Михаил вздохнул и поглядел на брата, и у того, похоже, думы были такие же, и он тоже вздохнул.
— Да вот... Вроде как и не жили.
— Поживем еще, чего ты?
— Поживем.
— Пораспахали степь, всю засеяли. Не степь, а сплошные поля.
— Да, мало чего не тронули. Григорий коров пасет по болотистым лощинам.
— Так и не уговорили стариков переезжать к вам?
— Не-ет, — усмехнулся Иван. — Мать говорит: на чужой стороне умирать не хочу. Девять километров — чужая сторона. Вот как!
— Ну а другие?
— Чего другие? Другие на центральную переехали. Там же ванна, горячая вода и вообще удобства. Здесь остались только старики, нашим ровесники.

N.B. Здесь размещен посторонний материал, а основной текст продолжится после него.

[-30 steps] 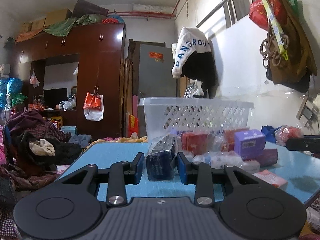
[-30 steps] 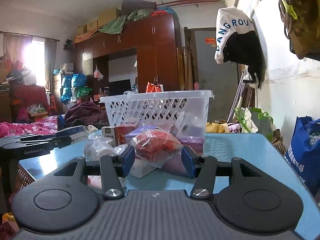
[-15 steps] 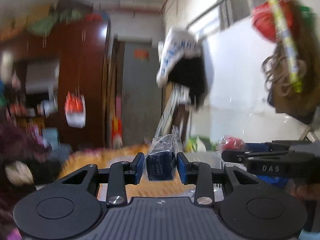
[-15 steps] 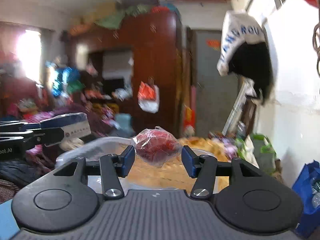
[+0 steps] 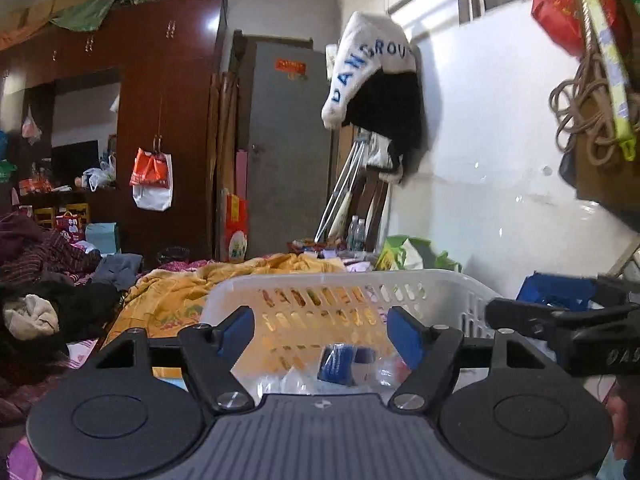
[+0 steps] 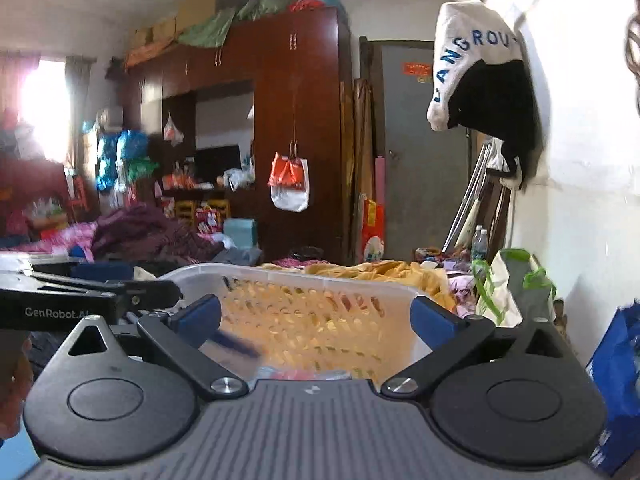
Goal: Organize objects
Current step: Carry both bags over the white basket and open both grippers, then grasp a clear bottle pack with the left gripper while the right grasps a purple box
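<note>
Both tools hang over the white basket (image 5: 352,280), the left tool (image 5: 320,330) and right tool (image 6: 316,318) with jaws opening, nothing between them. The blue wrapped packet (image 5: 336,364) lies inside: light, crinkly, slippery, best pinched across its box-like body

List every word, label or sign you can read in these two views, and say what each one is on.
"DANGROU", blue letters, end cut off: white garment hanging on the wall.
"GenRobot.AI": side of the left claw, seen in the right view.
"DAS", partly cut off: side of the right claw, seen in the left view.
Red sign on the grey door: too small to read.
Red bag, top right: print blurred.
</note>
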The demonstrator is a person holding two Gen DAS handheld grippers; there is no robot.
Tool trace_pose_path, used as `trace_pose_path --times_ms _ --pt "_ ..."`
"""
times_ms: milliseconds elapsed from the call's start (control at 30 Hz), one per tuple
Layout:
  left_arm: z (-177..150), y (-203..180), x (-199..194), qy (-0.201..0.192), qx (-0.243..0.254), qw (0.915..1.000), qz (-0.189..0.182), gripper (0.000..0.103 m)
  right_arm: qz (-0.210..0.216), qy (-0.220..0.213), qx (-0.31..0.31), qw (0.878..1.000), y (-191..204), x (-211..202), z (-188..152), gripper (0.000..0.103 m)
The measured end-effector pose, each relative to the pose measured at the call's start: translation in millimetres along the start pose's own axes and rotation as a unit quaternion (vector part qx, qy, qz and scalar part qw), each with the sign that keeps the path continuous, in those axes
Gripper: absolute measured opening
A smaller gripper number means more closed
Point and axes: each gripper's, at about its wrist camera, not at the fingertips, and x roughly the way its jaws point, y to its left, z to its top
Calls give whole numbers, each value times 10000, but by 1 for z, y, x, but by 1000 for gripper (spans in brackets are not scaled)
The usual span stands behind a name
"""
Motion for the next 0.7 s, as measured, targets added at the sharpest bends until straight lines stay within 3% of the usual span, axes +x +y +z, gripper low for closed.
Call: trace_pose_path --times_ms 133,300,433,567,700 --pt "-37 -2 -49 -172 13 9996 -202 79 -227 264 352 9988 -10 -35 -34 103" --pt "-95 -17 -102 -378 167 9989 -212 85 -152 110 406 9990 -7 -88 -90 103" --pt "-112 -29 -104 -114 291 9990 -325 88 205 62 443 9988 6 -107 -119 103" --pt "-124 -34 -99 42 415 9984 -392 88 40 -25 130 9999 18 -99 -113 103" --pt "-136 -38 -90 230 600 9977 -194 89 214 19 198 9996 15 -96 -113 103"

— Перевезли бы дома для них. Разобрал, собрал — долго ли?
— Недолго, да по плану нельзя. Городской тип. Приедешь, сам увидишь. Там директором — ты его не знаешь, — а фамилия тебе известная... племянник того, нашего Цимбаленко...
Братья опять надолго замолчали.
— Ну, вот и заживем теперь все в сборе, — наконец проговорил Иван с душевной наполненностью в голосе. — А то оторвался в такую даль! Да еще эти шахты... Пошли они!..
— Не «пошли». Она, шахта, в свое время и тебе пригодилась... — напомнил Михаил. Потом спросил: — Чего это ты вроде как пасмурный?
— Вовремя приехали. Мы же тебе телеграмму хотели давать.
— Случилось что?.. Не тяни душу! — Михаил дернул Ивана за руку. Иван выправил руль.
— Мать у нас плоха... В больнице.
Михаил понял: пришла беда.
— Почему не сообщали? — спросил он обессиленно.
— Да ты ведь знал, желудок у нее побаливал, а тут — хлоп... В Чистоозерной лежит. У нас сейчас больница лучшая в районе.
Михаил оглянулся на жену с сыном, те по-прежнему спали.
Чумаковка вывернулась из-за холмика, деревня как деревня, если со стороны посмотреть. Даже не верилось, что обезлюдела.
В ограде их встретил отец с Петром. Петр ворота распахнул, а отец с крылечка сходит с горькой радостью на лице.
Михаил из машины выскочил к нему, притянул к себе за плечи, а сердце так и зашлось. Почувствовал, обнимая, как тот состарился: спина и плечи сузились, кости рабочие выперли наружу, как обкатанные голыши.
— Ну, здравствуй, папа... — только и хватило воздуху выдавить эти слова.
— Мать у нас плохая, совсем плохая мать, — сказал отец, отстраняясь и пряча лицо за широченную коричневую ладонь, и Михаил по этим словам, по жесту понял, что горе отца неизмеримо больней, чем его, сыновнее, горе.